Disclosures/Conflict of Interests Statement:

Peter Reese has the following disclosures which are unrelated to this work:

1) Investigator initiated grants from Merck and AbbVie to the University of Pennsylvania to support research on transplantation of HCV-infected organs into uninfected recipients, followed by antiviral treatment

2) Investigator initiated grants from CVS Caremark and Merck to the University of Pennsylvania to support research on medication adherence (focus: Statins)

3) Associate editor for the American Journal of Kidney Diseases

Marina Serper has the following disclosures which are unrelated to this work:

1) Consulting with Gilead Sciences, Inc.

The authors have no other disclosures as relevant to this manuscript.

Figures

Figure 1 –
Figure 1 –. Number of Acute Kidney Injury (AKI) Events During Follow-up, Stratified by Baseline CKD-EPI Estimated GFR (with Race Adjustment)*
Abbreviations: CKD-EPI = Chronic Kidney Disease Epidemiology Collaboration; eGFR = estimated glomerular filtration rate (mL/min/1.73m2) * The Kruskal-Wallis test was used to test for significant differences in number of AKI events by baseline eGFR. Lower baseline eGFR was significantly associated with higher numbers of AKI events during follow-up (p<0.001). Data are presented for the entire cohort.
Figure 2 –
Figure 2 –. Association between Baseline eGFR and Expected AKI Events over 10 Years* for eGFR Equations with and without Race-Adjustment (eGFR-NR): (A) CKD-EPI, (B) MDRD-6, (C) MDRD-4; and (D) Cumulative Difference in Events between eGFR-NR and eGFR across the Baseline eGFR Spectrum
Abbreviations: eGFR = estimated glomerular filtration rate (mL/min/1.73m2); CKD-EPI = Chronic Kidney Disease-Epi; NR = no race term (i.e., Black race coefficient removed from the equation); MDRD = Modification of Diet in Renal Disease * Each model is adjusted for age, sex, race (in the case of the all patients models), baseline model for end-stage liver disease (MELD) score, diabetes mellitus, hypertension, etiology of liver disease, and history of decompensated cirrhosis. Data shown are for the entire cohort. Caption: shaded regions correspond to 95% confidence bands.

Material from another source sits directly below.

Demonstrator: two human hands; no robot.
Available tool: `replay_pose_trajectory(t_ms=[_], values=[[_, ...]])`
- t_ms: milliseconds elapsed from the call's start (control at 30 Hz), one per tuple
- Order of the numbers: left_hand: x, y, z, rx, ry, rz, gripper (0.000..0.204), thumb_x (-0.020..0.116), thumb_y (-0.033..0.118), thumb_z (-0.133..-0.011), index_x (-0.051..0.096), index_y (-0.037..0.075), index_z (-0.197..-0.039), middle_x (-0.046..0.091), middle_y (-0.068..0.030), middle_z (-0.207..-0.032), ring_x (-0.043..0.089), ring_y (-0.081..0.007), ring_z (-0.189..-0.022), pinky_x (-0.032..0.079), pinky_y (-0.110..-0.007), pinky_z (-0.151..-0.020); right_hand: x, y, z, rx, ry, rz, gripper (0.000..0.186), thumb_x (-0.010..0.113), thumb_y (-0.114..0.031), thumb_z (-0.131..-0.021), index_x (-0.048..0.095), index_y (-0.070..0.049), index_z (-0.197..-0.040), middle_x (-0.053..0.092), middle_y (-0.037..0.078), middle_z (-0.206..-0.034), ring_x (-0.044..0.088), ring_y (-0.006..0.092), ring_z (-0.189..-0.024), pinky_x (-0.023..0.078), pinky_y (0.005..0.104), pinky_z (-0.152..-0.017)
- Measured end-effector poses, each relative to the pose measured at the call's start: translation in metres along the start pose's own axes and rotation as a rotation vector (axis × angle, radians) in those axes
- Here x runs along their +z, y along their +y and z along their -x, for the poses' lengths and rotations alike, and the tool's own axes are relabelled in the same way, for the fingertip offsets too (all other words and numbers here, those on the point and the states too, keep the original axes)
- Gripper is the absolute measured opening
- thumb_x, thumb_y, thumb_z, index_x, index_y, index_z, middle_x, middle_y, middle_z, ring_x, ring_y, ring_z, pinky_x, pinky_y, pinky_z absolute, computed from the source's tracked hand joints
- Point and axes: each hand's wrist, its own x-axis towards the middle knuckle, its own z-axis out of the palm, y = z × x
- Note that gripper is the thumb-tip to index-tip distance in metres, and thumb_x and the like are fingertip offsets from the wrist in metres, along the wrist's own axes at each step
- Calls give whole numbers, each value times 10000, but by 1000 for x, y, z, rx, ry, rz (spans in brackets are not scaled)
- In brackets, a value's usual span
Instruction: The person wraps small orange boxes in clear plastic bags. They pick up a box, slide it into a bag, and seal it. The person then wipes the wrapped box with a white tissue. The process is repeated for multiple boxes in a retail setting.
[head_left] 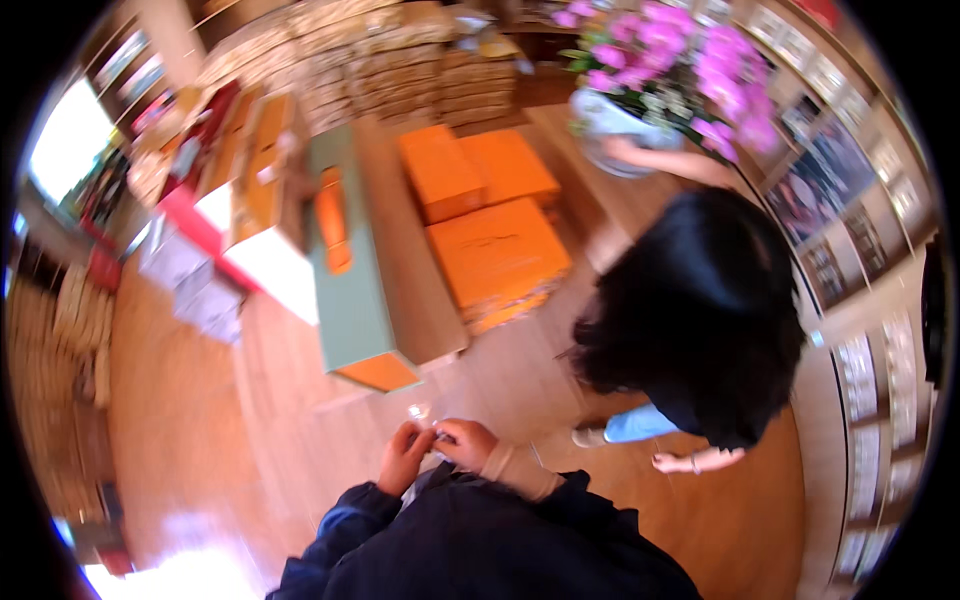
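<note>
My left hand and my right hand meet low at the centre of the view, fingertips pinched together on a small shiny, pale item, too small and blurred to make out. Beyond them a tall green box with orange side and handle stands at the edge of a wooden display. Beside it, to the right, lie several orange boxes.
A dark-haired person stands close on my right, one arm reaching toward a pot of pink orchids. Boxes and bags crowd the left side; stacked paper packages line the back; shelves run along the right.
</note>
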Motion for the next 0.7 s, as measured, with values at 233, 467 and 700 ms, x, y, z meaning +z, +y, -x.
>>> replay_pose_trajectory(t_ms=[233,467,700], values=[[-1,11,6,103,36,-161,203,556,198,-850,544,-1,-811,568,-78,-663,544,-128,-624,439,-278,-575,-13,1,14,154,-28,-266,155,554,-85,-852,610,23,-947,640,64,-833,597,102,-710,499,239,-624],[1,14,16,68,33,0,262,581,259,-845,539,0,-845,571,-91,-684,555,-144,-639,445,-287,-587,-17,-1,7,254,-40,-301,102,611,-89,-824,558,-3,-809,610,19,-757,548,72,-621,453,209,-536],[0,7,7,-30,-44,159,287,580,279,-858,563,-5,-892,593,-40,-777,542,-98,-766,447,-261,-653,2,-7,-3,105,-103,-93,173,658,-156,-782,544,-27,-803,569,41,-675,503,92,-617,445,260,-581]])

In the entire cohort, the association between GFR estimating equations and estimated AKI incidence was mildly strengthened by removing race adjustment for CKD-EPI, and mildly weakened for MDRD-4. This is more apparent in panel D, where cumulative difference in AKI events was calculated by integrating the difference in eGFR and eGFR-NR curves for each of panels A, B, and C, respectively. Removing race adjustment from CKD-EPI would predict an additional ~1.5 AKI events across the eGFR spectrum, whereas it would predict ~2 fewer events for MDRD-4.
Figure 3 –
Figure 3 –. Cox-Adjusted† Survival Curves for the Combined Renal Endpoint,* Stratified by CKD-EPI Baseline eGFR (A) with Race Adjustment and (B) without Race Adjustment
Abbreviations: CKD-EPI = Chronic Kidney Disease-Epi; eGFR = estimated glomerular filtration rate (mL/min/1.73m2) * Combined renal endpoint defined by stage 5 chronic kidney disease, dialysis status, or kidney transplant (see Supplemental Table 2) † Model is adjusted for age, sex, race (in the case of the all patients models), baseline model for end-stage liver disease (MELD) score, diabetes mellitus, hypertension, etiology of liver disease, and history of decompensated cirrhosis.